▸ **Aim of the exercise**
Copy out the entire listing precisely.

### Provided data ###

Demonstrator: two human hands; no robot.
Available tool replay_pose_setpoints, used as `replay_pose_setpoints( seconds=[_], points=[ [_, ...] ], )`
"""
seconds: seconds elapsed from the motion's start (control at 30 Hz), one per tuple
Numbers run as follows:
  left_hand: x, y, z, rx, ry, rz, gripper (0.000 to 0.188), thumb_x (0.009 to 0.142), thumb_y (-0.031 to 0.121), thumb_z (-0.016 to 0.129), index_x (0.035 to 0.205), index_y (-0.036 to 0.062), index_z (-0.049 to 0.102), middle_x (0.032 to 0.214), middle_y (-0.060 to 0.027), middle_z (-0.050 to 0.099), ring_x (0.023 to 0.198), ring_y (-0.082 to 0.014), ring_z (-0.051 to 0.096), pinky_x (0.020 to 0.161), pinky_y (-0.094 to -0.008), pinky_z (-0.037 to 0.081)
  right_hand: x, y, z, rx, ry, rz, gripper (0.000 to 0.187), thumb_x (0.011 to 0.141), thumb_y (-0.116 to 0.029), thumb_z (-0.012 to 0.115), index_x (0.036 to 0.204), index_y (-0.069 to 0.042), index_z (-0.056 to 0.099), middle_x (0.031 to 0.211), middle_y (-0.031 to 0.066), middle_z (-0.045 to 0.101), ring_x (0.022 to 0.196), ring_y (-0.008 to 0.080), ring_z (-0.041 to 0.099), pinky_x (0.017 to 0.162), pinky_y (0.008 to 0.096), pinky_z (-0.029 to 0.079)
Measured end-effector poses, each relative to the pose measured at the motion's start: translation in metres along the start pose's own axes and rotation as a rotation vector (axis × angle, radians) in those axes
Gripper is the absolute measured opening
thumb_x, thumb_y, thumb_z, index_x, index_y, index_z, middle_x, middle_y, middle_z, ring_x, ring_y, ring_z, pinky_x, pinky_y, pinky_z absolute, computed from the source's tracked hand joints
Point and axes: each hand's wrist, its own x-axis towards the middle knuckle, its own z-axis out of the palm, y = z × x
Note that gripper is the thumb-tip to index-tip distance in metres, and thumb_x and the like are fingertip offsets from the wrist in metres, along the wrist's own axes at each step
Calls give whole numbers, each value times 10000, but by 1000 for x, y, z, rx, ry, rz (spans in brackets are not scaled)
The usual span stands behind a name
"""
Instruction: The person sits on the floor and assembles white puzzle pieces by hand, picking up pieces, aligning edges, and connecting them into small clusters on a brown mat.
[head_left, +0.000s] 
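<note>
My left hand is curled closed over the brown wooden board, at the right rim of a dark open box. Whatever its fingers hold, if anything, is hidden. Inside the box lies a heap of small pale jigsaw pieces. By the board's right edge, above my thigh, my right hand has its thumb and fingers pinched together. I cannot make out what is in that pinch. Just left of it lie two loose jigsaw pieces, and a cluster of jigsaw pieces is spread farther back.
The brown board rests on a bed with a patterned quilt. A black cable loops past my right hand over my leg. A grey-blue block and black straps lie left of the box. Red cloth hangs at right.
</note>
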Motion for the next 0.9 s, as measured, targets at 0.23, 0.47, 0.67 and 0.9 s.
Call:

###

▸ **Result below**
Demonstrator: two human hands; no robot.
Available tool replay_pose_setpoints, used as `replay_pose_setpoints( seconds=[_], points=[ [_, ...] ], )`
"""
seconds: seconds elapsed from the motion's start (control at 30 Hz), one per tuple
Numbers run as follows:
  left_hand: x, y, z, rx, ry, rz, gripper (0.000 to 0.188), thumb_x (0.009 to 0.142), thumb_y (-0.031 to 0.121), thumb_z (-0.016 to 0.129), index_x (0.035 to 0.205), index_y (-0.036 to 0.062), index_z (-0.049 to 0.102), middle_x (0.032 to 0.214), middle_y (-0.060 to 0.027), middle_z (-0.050 to 0.099), ring_x (0.023 to 0.198), ring_y (-0.082 to 0.014), ring_z (-0.051 to 0.096), pinky_x (0.020 to 0.161), pinky_y (-0.094 to -0.008), pinky_z (-0.037 to 0.081)
  right_hand: x, y, z, rx, ry, rz, gripper (0.000 to 0.187), thumb_x (0.011 to 0.141), thumb_y (-0.116 to 0.029), thumb_z (-0.012 to 0.115), index_x (0.036 to 0.204), index_y (-0.069 to 0.042), index_z (-0.056 to 0.099), middle_x (0.031 to 0.211), middle_y (-0.031 to 0.066), middle_z (-0.045 to 0.101), ring_x (0.022 to 0.196), ring_y (-0.008 to 0.080), ring_z (-0.041 to 0.099), pinky_x (0.017 to 0.162), pinky_y (0.008 to 0.096), pinky_z (-0.029 to 0.079)
Measured end-effector poses, each relative to the pose measured at the motion's start: translation in metres along the start pose's own axes and rotation as a rotation vector (axis × angle, radians) in those axes
Gripper is the absolute measured opening
thumb_x, thumb_y, thumb_z, index_x, index_y, index_z, middle_x, middle_y, middle_z, ring_x, ring_y, ring_z, pinky_x, pinky_y, pinky_z absolute, computed from the source's tracked hand joints
Point and axes: each hand's wrist, its own x-axis towards the middle knuckle, its own z-axis out of the palm, y = z × x
Note that gripper is the thumb-tip to index-tip distance in metres, and thumb_x and the like are fingertip offsets from the wrist in metres, along the wrist's own axes at each step
Calls give whole numbers, each value times 10000, but by 1000 for x, y, z, rx, ry, rz (spans in brackets are not scaled)
The usual span stands behind a name
"""
Instruction: The person sits on the floor and assembles white puzzle pieces by hand, picking up pieces, aligning edges, and connecting them into small clusters on a brown mat.
[head_left, +0.000s] 
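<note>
My left hand is curled closed over the brown wooden board, at the right rim of a dark open box. Whatever its fingers hold, if anything, is hidden. Inside the box lies a heap of small pale jigsaw pieces. By the board's right edge, above my thigh, my right hand has its thumb and fingers pinched together. I cannot make out what is in that pinch. Just left of it lie two loose jigsaw pieces, and a cluster of jigsaw pieces is spread farther back.
The brown board rests on a bed with a patterned quilt. A black cable loops past my right hand over my leg. A grey-blue block and black straps lie left of the box. Red cloth hangs at right.
</note>
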Motion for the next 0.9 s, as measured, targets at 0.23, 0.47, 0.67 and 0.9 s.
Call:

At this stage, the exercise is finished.